Even sub 6000 is stupidly good value for the FTSE100. I think it means that average dividend yields are over 4% —if not then they’ll be getting on for that level. And it’s the dividends that make the stocks valuable, not the volatile pricing. Would you rather shares in Unilever and AstaZenaca and GSK right not paying you 4%+ in dividends or would you rather have cash in some bank giving you 0.5%?
Yes but the psychology of the underlying thing in itself is what's interesting. Why is capital allocated in the way it is and why? What are the suppositions?
 
In other words; I don't see how a private company pension will leave you worse off than relying on the ever precarious state pension.
 
In other words; I don't see how a private company pension will leave you worse off than relying on the ever precarious state pension.
Relying on the state pension is guaranteeing yourself a fairly grim, and likely short, old age. If I'm going to work doing bullshit now, I'm going to stash money away so I get some good years when I'm done with all this nonsense.
 
Seems to be some sanity emerging today, but god only knows what happens next.
It'll go up for a bit, then crash again. Then we'll have a long period of low growth before things pick up in 2023ish. This isn't the first time we've been through this. Same old, same old.
 
Well, not all segments are the same. I’m guessing the likes of Unilever and Johnson & Johnson will have quite a good 2020, for example. Seems crazy to be making their valuation down so much.
 
It’s insane. The dividend yields on blue chip, highly profitable companies are in themselves now so high that even if stocks never go up in value from here, the income alone is worth the investment. GSK is at 5.5%. Shell’s dividend yield is 11.7%, for the love of money.
 
Why do people worry about their pensions? Most of us haven't got one. Fucking turnips
This is daft. As of February 2018, virtually every employed adult had to be enrolled automatically into a pension, the vast majority of those a defined contribution pension that relies on the performance of the stock market to provide people with an income in retirement.
 
This is daft. As of February 2018, virtually every employed adult had to be enrolled automatically into a pension, the vast majority of those a defined contribution pension that relies on the performance of the stock market to provide people with an income in retirement.

OK cheers
 
This is daft. As of February 2018, virtually every employed adult had to be enrolled automatically into a pension, the vast majority of those a defined contribution pension that relies on the performance of the stock market to provide people with an income in retirement.
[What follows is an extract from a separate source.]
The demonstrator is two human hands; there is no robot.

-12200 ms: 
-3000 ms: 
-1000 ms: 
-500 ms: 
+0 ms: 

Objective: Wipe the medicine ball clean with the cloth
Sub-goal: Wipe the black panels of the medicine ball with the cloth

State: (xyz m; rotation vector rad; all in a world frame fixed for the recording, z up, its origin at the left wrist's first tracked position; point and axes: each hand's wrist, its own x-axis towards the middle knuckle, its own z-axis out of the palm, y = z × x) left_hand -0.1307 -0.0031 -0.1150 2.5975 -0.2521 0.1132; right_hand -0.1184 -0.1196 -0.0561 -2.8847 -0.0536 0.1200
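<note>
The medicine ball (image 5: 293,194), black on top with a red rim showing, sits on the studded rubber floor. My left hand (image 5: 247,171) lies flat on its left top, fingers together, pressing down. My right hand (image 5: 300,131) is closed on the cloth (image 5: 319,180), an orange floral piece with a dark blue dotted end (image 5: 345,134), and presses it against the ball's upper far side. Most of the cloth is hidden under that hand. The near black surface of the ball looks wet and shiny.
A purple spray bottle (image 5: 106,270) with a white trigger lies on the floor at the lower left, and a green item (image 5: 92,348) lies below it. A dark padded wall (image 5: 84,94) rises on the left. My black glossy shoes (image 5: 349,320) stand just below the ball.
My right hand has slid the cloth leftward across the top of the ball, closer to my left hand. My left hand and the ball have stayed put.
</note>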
It’s still not going to be worth shit for most people who’ve been working before then or even afterwards if old enough.

Or even more fun half a dozen scattered pensions worth a couple hundred quid.
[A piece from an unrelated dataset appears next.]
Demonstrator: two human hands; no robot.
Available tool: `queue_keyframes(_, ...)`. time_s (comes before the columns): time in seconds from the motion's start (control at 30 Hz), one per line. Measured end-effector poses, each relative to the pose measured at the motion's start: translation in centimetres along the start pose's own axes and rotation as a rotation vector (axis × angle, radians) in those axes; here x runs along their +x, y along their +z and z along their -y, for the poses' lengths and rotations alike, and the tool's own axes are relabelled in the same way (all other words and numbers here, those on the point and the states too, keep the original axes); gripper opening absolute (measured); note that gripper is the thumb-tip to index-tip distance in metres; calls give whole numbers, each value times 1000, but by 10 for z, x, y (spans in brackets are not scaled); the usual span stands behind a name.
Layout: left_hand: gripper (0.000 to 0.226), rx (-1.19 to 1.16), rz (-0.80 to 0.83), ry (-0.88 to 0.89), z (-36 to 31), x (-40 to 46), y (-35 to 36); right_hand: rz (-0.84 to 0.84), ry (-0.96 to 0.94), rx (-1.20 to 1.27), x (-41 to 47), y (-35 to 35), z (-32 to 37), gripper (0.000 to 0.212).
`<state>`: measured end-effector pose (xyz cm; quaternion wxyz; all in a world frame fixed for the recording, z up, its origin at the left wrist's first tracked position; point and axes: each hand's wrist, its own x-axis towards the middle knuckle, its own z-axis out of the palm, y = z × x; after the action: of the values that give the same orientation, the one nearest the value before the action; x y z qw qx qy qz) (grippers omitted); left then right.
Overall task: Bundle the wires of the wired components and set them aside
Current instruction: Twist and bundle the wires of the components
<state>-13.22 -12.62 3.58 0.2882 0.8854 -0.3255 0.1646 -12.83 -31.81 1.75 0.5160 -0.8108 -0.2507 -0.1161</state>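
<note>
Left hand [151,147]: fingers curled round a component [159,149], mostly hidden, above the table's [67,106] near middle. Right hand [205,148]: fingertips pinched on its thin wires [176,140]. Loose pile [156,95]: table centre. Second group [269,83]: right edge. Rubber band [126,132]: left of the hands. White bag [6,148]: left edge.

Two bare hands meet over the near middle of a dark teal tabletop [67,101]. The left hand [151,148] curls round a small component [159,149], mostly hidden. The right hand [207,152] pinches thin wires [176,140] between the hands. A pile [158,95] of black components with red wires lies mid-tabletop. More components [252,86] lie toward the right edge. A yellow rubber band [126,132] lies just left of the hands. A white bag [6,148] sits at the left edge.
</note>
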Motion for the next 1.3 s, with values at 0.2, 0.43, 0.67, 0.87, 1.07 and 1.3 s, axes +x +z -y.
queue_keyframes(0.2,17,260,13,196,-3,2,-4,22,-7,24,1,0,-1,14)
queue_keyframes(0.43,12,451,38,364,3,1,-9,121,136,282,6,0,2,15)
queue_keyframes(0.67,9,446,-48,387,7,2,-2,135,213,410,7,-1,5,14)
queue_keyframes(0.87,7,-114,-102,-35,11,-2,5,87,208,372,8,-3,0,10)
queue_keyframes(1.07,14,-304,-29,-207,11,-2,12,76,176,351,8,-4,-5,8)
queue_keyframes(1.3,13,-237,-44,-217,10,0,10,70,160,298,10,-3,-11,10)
It’ll make a massive difference for new kids starting after uni or college, adults when it came in are going to continue to be poor.
 
It’s insane. The dividend yields on blue chip, highly profitable companies are in themselves now so high that even if stocks never go up in value from here, the income alone is worth the investment. GSK is at 5.5%. Shell’s dividend yield is 11.7%, for the love of money.
Yep. I bought in with half my pot at 5800. The other half is still being transferred and will take 10 days. Not sure if I will get a better or worse price than 5400. Anything under 6000 is fine by me.
 
This is daft. As of February 2018, virtually every employed adult had to be enrolled automatically into a pension, the vast majority of those a defined contribution pension that relies on the performance of the stock market to provide people with an income in retirement.

76% up 29% from 2012 isn't 'virtually every employed adult', then you've got the ones that aren't worth much as Artaxerxes just said.
 
"In Q3 2016, there were 28.39 million UK nationals aged 16 and over employed in the UK, up 213,000 on a year ago. 74.9% of all UK nationals aged 16–64 were in employment."